Originally, it served to end the torment of certain ghosts who suffered from an insatiable hunger. They were the gaki and muenbotoke, the dead who faced suffering beyond what a human could tolerate or who had no living relatives.

The rite can force them to return to their places of hell and torment, or to relieve them of the burden of insatiable hunger. The ritual can be practiced at any time of the year, but tradition recommends that it be done during the Urabone.

Segaki - A Rite for the Suffering Dead

Urabone takes place annually in July, and is known as the Festival of Ghosts, or Festival of the Hungry Ghosts. In it, ceremonies are held to remember the dead, as well as to offer souls to the gakis and muenbotokes who are no one's ancestors.

Segaki takes place in Buddhist temples, but the tradition is also carried into homes. In them, racks and shelves are usually placed for the gakis, which are filled with offerings, especially water and rice.

The word Segaki [施餓鬼] literally means service for the benefit of suffering spirits. Composed of the characters [施] which means to give or alms together with [餓] which means hungry or thirsty and ending with [鬼] which means demon and ghost.

The emergence of the Segaki ceremony

The origin of segaki goes back to Moggallana, one of the closest disciples of Buddha Shakyamuni. Legend has it that in order to free his mother from the grip of the gaki, Moggallana looks for a way out.
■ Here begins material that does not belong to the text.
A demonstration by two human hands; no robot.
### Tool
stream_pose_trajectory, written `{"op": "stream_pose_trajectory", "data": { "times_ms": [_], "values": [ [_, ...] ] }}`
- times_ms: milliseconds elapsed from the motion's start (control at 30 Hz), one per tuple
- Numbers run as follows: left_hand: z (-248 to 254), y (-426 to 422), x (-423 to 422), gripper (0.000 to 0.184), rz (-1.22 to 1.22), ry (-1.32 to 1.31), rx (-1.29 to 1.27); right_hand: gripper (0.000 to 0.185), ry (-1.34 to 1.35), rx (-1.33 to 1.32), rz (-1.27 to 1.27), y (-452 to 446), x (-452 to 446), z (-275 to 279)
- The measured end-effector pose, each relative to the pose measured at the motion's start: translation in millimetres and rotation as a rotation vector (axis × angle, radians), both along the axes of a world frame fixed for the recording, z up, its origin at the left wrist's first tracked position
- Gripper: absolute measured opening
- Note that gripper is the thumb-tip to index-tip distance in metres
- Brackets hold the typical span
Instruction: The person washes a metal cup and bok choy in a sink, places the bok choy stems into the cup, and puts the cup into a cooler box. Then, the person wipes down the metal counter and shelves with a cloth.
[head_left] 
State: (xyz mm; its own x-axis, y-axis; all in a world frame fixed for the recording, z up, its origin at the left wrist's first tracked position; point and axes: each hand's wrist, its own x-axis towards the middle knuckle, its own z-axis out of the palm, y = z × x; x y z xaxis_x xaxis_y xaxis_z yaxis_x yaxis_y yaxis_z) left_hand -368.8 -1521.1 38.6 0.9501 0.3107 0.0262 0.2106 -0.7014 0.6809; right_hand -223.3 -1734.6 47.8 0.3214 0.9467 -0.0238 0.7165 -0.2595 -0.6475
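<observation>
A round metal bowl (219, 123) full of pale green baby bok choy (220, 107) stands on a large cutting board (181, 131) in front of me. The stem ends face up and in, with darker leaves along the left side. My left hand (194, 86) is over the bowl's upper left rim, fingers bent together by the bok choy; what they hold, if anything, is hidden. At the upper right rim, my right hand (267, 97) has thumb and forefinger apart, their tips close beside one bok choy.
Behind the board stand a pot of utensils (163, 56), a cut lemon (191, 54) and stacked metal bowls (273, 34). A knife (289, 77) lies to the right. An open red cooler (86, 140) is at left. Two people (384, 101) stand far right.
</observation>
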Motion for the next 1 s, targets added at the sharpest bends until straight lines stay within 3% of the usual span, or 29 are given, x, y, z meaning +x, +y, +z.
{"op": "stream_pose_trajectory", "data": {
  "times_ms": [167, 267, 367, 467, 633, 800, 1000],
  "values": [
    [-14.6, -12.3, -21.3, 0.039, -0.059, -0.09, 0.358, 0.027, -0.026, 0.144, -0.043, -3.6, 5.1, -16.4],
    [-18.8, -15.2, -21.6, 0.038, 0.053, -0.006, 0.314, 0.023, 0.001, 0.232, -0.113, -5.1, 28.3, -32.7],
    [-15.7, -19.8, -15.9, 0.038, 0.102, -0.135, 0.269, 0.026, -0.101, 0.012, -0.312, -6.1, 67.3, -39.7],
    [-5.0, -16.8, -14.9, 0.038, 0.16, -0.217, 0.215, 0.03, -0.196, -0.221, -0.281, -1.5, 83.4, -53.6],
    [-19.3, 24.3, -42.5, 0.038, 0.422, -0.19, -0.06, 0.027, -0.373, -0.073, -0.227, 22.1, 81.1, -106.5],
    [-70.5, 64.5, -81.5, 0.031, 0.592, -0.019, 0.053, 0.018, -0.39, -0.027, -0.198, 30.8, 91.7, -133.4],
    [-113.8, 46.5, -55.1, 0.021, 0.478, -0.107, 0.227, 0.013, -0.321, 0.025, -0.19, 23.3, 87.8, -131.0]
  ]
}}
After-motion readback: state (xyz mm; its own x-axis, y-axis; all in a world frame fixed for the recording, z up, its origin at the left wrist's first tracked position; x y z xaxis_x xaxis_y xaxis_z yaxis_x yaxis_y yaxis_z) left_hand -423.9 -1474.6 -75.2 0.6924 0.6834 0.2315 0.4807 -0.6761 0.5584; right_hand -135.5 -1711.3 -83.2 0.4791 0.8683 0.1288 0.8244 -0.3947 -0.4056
Instead, he is forced by the Buddha to proclaim the Lotus Sutra, which results in all the gakis fleeing to the human world. To correct what happened, segaki appears as a way to return them to their domain.

Segaki - A Rite for the Suffering Dead

Another legend tells that the student Ananda, one of the ten main disciples of the Buddha, was visited by a gaki and that the latter told him that Ananda would also become a gaki within three days. To break the prophecy, he had to offer food to strangers, in order to avoid the transformation.

In fact, the strongest evidence indicates that segaki is an adaptation of an even older Chinese festival, which was held in memory of the dead. Currently, the ceremony in temples is accompanied by drums - Taiko, and choirs of religious leaders and visitors.